Records from a collection:
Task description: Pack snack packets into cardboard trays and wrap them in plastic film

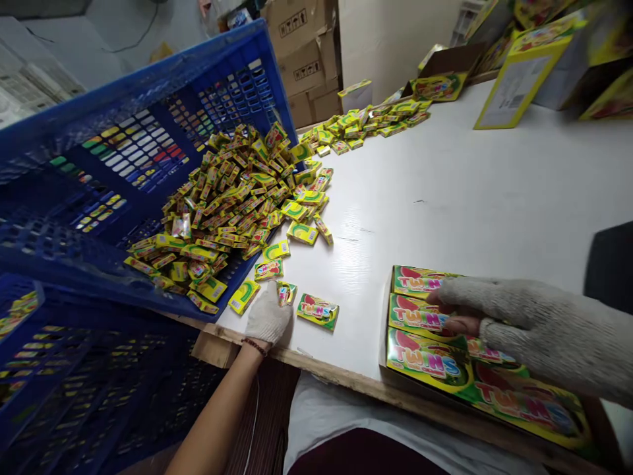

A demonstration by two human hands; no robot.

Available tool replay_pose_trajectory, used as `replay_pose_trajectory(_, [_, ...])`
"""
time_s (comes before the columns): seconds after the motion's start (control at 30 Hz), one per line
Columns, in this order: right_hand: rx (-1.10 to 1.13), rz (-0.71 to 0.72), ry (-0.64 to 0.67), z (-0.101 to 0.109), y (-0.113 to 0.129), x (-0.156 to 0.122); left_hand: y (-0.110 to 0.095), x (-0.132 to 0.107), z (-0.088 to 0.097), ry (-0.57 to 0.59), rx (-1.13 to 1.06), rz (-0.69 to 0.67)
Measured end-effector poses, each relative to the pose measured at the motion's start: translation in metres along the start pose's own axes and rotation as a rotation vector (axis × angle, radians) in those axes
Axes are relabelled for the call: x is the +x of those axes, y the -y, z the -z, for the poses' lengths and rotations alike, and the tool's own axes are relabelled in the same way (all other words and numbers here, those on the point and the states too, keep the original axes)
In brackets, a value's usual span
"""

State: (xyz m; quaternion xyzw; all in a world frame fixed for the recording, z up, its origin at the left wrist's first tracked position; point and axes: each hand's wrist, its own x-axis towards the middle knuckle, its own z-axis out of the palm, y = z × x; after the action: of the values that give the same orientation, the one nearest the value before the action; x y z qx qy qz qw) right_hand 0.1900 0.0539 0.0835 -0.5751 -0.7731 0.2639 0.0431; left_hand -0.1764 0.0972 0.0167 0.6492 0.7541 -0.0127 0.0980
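My left hand [268,316], in a white knit glove, rests at the table's front edge with its fingers closed on a small yellow-green candy packet [286,292]. Another small packet [317,311] lies just to its right. My right hand [519,323], in a fingerless knit glove, lies with fingers stretched flat over a tray [383,330] of larger green "Twins" packets [428,359] near the front right edge. A heap of small packets [232,198] spills from a tilted blue crate [99,165] onto the white table [445,198].
A second heap of small packets [366,122] lies at the table's far side. Yellow-green display boxes [524,72] stand at the back right, brown cartons [306,59] behind. Another blue crate [74,382] sits low at the left.
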Motion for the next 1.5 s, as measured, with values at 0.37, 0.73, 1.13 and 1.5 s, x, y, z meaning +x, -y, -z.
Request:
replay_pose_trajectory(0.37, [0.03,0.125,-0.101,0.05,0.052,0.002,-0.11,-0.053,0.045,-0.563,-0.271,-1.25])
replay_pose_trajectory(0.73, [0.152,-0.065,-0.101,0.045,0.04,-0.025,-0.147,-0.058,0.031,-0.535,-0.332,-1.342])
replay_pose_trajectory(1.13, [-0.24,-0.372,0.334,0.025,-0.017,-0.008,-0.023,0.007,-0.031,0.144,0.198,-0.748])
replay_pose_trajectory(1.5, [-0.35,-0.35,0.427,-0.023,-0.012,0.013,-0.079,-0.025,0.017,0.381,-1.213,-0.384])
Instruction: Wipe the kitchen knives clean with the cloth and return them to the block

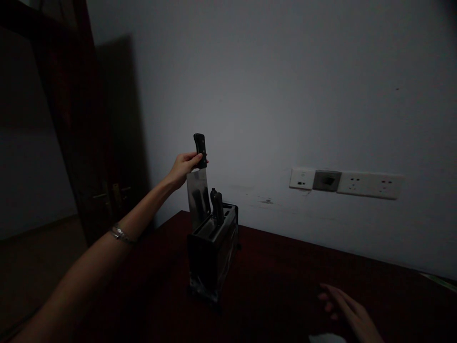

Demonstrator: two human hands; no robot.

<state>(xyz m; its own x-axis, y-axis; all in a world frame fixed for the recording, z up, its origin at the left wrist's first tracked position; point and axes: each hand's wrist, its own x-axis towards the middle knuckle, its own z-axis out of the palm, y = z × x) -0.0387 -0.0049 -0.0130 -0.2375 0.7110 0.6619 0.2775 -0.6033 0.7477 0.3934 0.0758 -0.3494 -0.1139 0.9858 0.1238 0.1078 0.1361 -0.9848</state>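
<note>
A wide-bladed cleaver stands upright with its black handle on top, and my left hand pinches that handle near the blade. The lower end of the blade is down in the knife block, a dark box with a shiny side. Other black-handled knives stick up from the block's slots, just right of the cleaver. At the lower right, my right hand is over the table, away from the block, with its fingers loosely curled and apart. Nothing shows in it.
The dark red table meets a pale wall behind the block. A row of sockets is on the wall at right. A whitish thing lies at the bottom edge near my right hand. A door with a handle stands at left.
</note>
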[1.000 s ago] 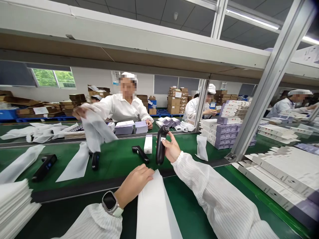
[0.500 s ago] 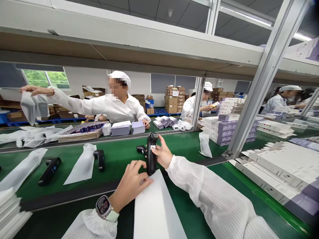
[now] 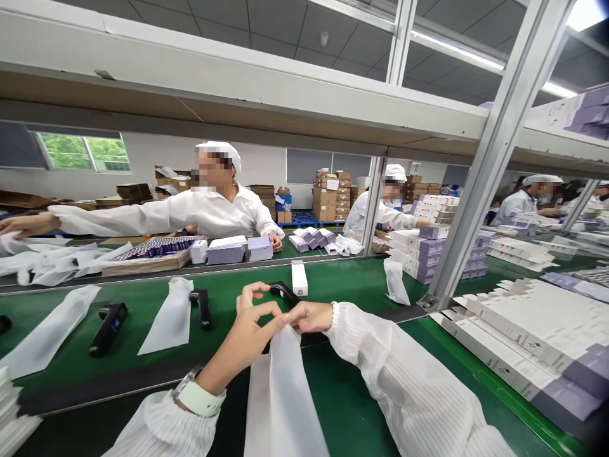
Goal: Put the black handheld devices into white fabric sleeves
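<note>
Green conveyor belt (image 3: 333,279) runs across a packing line under a metal shelf frame. I see my left hand (image 3: 250,327) pinching the top edge of a white sleeve bag (image 3: 280,400) that hangs toward me over the near ledge. My right hand (image 3: 311,316) grips the same opening from the other side. Black handheld devices (image 3: 108,327) and a small white box (image 3: 299,278) lie on the belt beyond.

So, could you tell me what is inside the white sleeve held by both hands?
The left hand and right hand pinch the white sleeve at its mouth. Its opaque material hides whatever is inside.
</note>
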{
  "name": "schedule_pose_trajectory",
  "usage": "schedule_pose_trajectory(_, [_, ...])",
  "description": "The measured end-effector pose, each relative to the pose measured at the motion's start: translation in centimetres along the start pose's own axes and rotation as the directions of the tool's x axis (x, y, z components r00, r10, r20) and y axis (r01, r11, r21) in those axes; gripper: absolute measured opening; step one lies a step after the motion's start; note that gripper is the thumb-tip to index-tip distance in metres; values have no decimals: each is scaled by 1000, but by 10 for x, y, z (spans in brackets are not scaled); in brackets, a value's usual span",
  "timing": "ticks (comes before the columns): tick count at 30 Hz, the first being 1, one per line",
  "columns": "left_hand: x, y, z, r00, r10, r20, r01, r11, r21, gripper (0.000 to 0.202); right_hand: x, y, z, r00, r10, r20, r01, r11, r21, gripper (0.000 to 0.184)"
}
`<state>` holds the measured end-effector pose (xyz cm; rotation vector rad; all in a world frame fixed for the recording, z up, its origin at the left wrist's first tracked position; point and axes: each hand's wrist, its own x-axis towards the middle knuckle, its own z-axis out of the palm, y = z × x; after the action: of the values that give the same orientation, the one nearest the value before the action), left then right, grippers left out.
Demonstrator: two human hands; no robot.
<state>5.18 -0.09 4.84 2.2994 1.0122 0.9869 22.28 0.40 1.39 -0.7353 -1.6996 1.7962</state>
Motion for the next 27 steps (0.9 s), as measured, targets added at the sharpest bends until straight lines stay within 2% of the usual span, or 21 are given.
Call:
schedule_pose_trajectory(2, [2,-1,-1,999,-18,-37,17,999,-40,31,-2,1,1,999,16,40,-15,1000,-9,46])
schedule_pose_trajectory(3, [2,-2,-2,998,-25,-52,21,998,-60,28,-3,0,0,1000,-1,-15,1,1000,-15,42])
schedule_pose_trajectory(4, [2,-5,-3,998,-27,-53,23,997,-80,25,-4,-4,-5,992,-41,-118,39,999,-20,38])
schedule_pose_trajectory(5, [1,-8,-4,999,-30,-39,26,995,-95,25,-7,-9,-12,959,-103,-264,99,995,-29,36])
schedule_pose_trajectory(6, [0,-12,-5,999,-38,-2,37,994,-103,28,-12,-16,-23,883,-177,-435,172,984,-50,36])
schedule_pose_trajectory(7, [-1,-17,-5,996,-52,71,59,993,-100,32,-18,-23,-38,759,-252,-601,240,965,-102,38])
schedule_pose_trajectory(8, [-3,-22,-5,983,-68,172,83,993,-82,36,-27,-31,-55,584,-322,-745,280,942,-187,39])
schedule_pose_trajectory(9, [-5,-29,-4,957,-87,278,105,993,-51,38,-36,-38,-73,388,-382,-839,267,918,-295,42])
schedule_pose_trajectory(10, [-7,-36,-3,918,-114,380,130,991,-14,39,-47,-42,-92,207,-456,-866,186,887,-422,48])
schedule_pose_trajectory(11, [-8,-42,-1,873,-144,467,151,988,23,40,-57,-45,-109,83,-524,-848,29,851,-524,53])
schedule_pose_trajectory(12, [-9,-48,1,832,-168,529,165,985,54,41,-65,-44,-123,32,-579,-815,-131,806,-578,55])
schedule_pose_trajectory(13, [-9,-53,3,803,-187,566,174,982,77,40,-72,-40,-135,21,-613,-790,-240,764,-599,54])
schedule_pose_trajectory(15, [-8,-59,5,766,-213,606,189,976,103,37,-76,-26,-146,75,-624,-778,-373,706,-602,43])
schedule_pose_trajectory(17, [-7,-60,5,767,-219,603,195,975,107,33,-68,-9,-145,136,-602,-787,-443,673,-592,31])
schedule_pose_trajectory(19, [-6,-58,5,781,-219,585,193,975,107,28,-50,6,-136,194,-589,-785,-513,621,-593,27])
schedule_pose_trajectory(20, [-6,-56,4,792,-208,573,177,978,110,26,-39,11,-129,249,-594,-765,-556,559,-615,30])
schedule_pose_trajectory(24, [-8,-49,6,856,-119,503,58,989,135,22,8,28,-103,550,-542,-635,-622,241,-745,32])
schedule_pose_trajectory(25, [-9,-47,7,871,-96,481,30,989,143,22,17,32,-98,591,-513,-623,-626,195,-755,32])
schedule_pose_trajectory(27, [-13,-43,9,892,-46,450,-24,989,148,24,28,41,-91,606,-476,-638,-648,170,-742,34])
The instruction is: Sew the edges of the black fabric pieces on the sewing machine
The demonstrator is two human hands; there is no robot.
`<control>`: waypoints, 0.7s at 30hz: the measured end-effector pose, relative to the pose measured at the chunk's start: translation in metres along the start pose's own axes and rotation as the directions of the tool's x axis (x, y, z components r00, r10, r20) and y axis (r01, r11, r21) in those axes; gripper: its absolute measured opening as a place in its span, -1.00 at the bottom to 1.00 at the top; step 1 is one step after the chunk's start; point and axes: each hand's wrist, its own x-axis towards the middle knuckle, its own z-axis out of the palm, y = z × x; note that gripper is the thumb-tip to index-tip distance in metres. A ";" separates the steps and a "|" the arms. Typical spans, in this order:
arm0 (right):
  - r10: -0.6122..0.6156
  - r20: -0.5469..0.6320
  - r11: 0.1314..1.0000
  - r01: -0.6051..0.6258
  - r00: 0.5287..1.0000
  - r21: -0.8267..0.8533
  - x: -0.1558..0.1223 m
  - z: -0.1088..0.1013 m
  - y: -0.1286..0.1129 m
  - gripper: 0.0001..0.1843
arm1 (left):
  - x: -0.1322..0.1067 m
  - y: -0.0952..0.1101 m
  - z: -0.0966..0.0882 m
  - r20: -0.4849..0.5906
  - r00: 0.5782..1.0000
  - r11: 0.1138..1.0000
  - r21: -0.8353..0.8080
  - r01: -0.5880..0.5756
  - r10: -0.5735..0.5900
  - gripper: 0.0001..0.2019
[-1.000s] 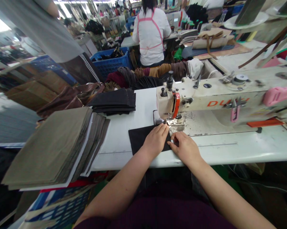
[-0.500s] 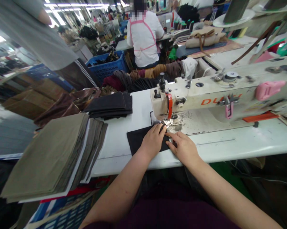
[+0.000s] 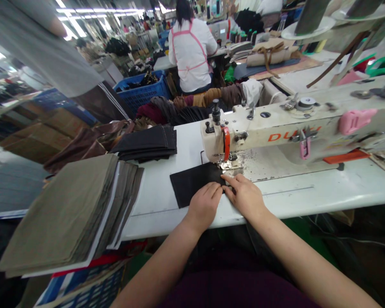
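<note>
The workpiece is a black cloth piece [image 3: 195, 179]: four-sided, matte, lying flat, with its left edge slanting. It is located on the white surface [image 3: 307, 201], at the head of a sewing machine [image 3: 259, 133]; its far right corner reaches the presser foot [image 3: 227, 167]. From this angle it cannot be determined whether the corner sits under the foot.

Left hand [image 3: 204, 206]: grip flat over the near right part of the cloth, fingers pressed together. Right hand [image 3: 245, 193]: index finger and thumb slightly apart, tips at the right edge of the cloth. Whether either grip pinches a layer cannot be told.

The surface carries a stack of folded black cloth [image 3: 147, 143] at its far left. A thick grey-green stack [image 3: 60, 209] lies left of the workpiece, overhanging the near edge. A pink clip [image 3: 355, 122] and pink-handled snips [image 3: 304, 147] are on the machine arm. Beyond are a blue crate [image 3: 144, 90] and a seated person in white [image 3: 192, 55].

The near edge of the surface runs below both wrists. Bare white strips show at three positions: between the grey-green stack and the cloth, between the black stack and the machine head, and right of the right hand along the machine bed.
</note>
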 end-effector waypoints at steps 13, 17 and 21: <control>-0.012 -0.045 0.991 0.006 0.999 -0.137 -0.004 0.006 -0.004 -0.55 | 0.015 -0.025 0.003 0.056 0.998 1.000 0.029 0.002 -0.004 -0.61; -0.012 -0.042 0.990 0.005 0.999 -0.144 -0.004 0.005 -0.005 -0.56 | 0.025 -0.034 0.006 0.069 0.997 0.999 -0.007 0.036 -0.036 -0.58; -0.012 -0.059 0.990 0.004 0.998 -0.142 -0.004 0.005 -0.006 -0.57 | 0.034 -0.046 0.009 0.071 0.997 0.997 -0.059 0.040 -0.035 -0.54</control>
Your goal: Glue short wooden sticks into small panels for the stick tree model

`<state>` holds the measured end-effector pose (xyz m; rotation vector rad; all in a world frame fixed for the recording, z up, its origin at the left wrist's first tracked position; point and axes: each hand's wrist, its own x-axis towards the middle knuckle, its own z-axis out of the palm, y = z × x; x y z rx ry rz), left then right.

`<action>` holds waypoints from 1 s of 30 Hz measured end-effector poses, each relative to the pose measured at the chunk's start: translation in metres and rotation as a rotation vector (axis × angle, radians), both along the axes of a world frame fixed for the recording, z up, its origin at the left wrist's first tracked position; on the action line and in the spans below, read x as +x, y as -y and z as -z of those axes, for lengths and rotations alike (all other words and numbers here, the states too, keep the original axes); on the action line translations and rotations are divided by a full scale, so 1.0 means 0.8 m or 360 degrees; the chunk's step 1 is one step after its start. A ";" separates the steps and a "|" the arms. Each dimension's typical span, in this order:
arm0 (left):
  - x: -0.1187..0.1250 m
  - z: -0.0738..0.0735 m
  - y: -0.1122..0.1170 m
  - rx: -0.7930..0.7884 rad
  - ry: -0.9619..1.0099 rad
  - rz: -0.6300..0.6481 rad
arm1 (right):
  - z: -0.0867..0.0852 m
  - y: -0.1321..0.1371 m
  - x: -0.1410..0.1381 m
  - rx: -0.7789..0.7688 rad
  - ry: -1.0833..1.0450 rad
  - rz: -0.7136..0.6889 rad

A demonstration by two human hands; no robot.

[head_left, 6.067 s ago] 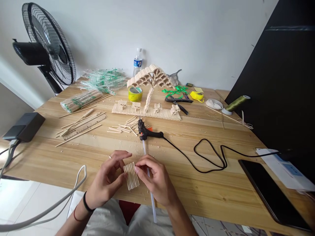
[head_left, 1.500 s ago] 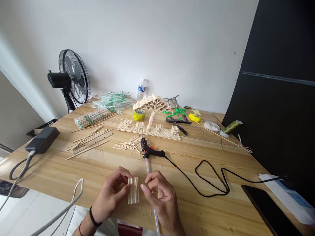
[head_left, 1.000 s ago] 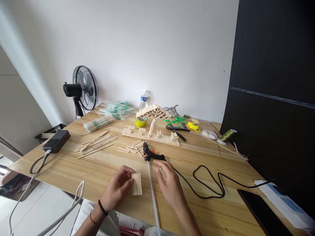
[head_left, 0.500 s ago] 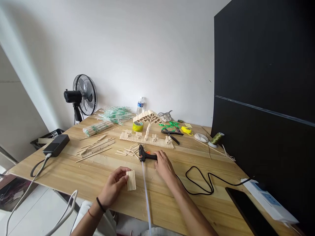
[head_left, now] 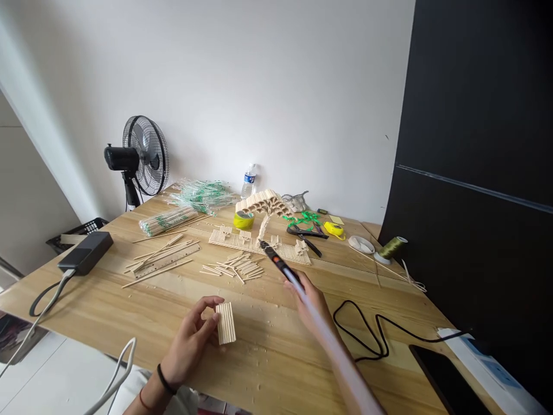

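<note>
Between the thumb and fingers of my left hand is a small flat panel of wooden sticks, held just above the table near its front edge. My right hand is closed round the handle of a black glue gun. Its nozzle points away from me, and a long translucent glue stick runs back from it over my forearm. Beyond the nozzle stands a stick model with a slanted roof on a post, on a long slatted base bearing small pieces. Short cut sticks lie before it.
Left are a ruler, bundled sticks, a black power adapter and a fan. Pliers, a yellow tape measure and a thread spool lie right. A black cord loops near a phone and power strip.
My right hand has lifted the glue gun off the table and turned its nozzle forward. The stick panel stays in my left hand, slightly lower. The view has shifted a little.
</note>
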<state>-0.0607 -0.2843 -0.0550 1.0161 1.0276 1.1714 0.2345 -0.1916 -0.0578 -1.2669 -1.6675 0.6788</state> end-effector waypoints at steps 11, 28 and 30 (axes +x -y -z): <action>-0.002 0.007 0.001 0.0000 0.0124 0.0184 | -0.011 0.075 -0.018 -0.0512 -0.1139 -0.0173; 0.000 0.015 0.004 0.0081 0.0351 0.0311 | -0.008 0.151 -0.075 -0.0802 -0.1061 -0.0188; 0.000 0.010 0.005 0.0086 0.0377 0.0303 | -0.007 0.157 -0.074 -0.0839 -0.1013 -0.0194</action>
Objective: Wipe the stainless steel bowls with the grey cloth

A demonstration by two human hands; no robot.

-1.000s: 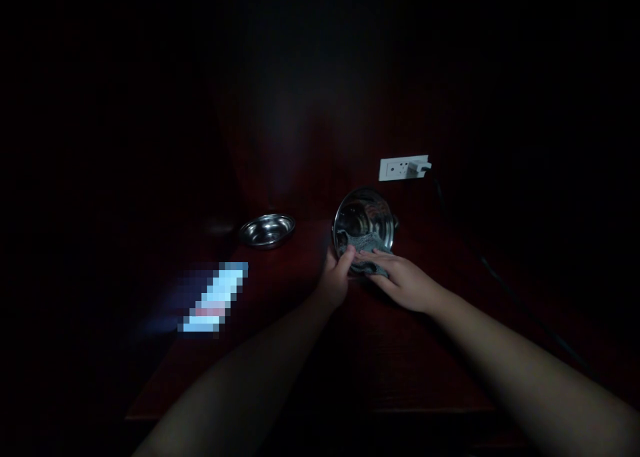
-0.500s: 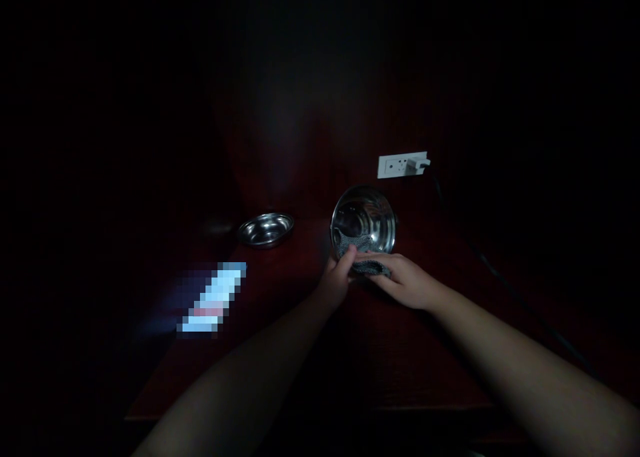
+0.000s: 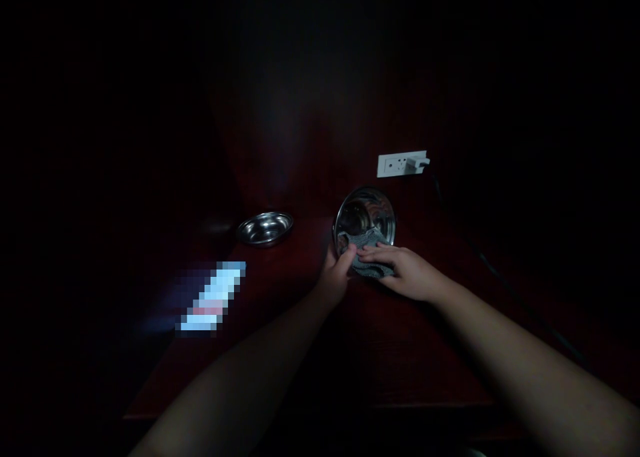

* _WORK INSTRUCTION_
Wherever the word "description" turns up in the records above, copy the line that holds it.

* _TASK OUTPUT_
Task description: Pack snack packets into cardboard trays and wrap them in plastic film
  "description": "The measured end-effector pose, each relative to the pose measured at the motion's start: translation in centimetres along the start pose's own axes and rotation as the directions of the tool's x axis (x, y, z components r00, r10, r20) and y axis (r01, r11, r21) in those axes; gripper: absolute measured opening; step one lies a step after the motion's start; note that gripper is the thumb-tip to index-tip distance in metres; values have no decimals: each is scaled by 1000, but by 10 for x, y, z (spans in brackets are not scaled); in brackets, a value's usual span",

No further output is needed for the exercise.